Member of the Chamber of Deputies
- In office 21 October 2017 – 8 October 2025

Personal details
- Born: 28 July 1967 (age 58) Nymburk, Czech Republic
- Party: Dawn of Direct Democracy (2013-2017) Freedom and Direct Democracy (2015–present)

= Radek Rozvoral =

Czech politician

Radek Rozvoral (born 28 June 1967) is a Czech politician who served as a member of the Chamber of Deputies for the Freedom and Direct Democracy party from 2017 to 2025. Since 2014, he has also been the deputy mayor of Všechlapy.

In the Czech municipal elections in 2006, Rozvoral was elected as an independent candidate to the municipality of Všechlapy. He was re-elected as a municipal representative in the 2010 and 2014 elections as an independent candidate and became deputy mayor in 2014. In the 2018 elections, he was re-elected as a municipal representative but as a member of the Freedom and Direct Democracy (SPD) and kept his position as deputy mayor.

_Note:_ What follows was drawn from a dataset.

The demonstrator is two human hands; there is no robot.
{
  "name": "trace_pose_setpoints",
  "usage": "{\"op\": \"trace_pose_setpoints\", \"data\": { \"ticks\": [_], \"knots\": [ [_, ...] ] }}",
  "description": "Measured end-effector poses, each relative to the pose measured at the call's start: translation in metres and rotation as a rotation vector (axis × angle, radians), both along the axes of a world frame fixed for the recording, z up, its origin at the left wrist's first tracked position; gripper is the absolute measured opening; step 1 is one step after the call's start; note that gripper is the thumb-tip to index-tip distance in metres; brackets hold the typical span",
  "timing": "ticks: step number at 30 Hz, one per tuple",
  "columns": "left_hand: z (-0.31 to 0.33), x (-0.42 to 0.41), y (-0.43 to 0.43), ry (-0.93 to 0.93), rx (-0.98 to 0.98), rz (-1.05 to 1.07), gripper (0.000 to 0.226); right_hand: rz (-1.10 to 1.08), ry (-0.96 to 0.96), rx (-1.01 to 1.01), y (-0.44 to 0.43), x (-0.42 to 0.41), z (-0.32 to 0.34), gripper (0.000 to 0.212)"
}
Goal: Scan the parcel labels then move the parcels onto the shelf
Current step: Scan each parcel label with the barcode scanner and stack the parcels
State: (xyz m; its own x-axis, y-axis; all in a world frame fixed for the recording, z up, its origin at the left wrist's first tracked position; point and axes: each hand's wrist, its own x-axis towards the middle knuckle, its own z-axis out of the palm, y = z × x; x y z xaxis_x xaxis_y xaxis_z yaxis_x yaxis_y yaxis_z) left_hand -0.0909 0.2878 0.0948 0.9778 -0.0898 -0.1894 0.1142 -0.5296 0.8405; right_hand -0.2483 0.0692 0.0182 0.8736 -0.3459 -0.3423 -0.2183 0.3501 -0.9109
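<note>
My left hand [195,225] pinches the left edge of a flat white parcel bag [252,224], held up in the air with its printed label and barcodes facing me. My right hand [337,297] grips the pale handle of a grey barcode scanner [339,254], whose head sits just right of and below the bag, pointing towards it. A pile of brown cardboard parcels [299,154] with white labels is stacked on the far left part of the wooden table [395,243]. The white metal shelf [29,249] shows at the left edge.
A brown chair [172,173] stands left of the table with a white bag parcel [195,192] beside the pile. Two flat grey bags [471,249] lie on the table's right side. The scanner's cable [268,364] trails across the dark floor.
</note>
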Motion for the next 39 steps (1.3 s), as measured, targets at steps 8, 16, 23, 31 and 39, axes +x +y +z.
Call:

In 2013, he became a member of Dawn of Direct Democracy and unsuccessfully stood for the party during the 2013 Czech legislative election for the Central Bohemia region. In 2017, he stood for the Freedom and Direct Democracy and was elected as an MP in the Chamber of Deputies for the Central Bohemia constituency. He has also been the SPD leader in Central Bohemia and a member of the SPD's executive board since 2015.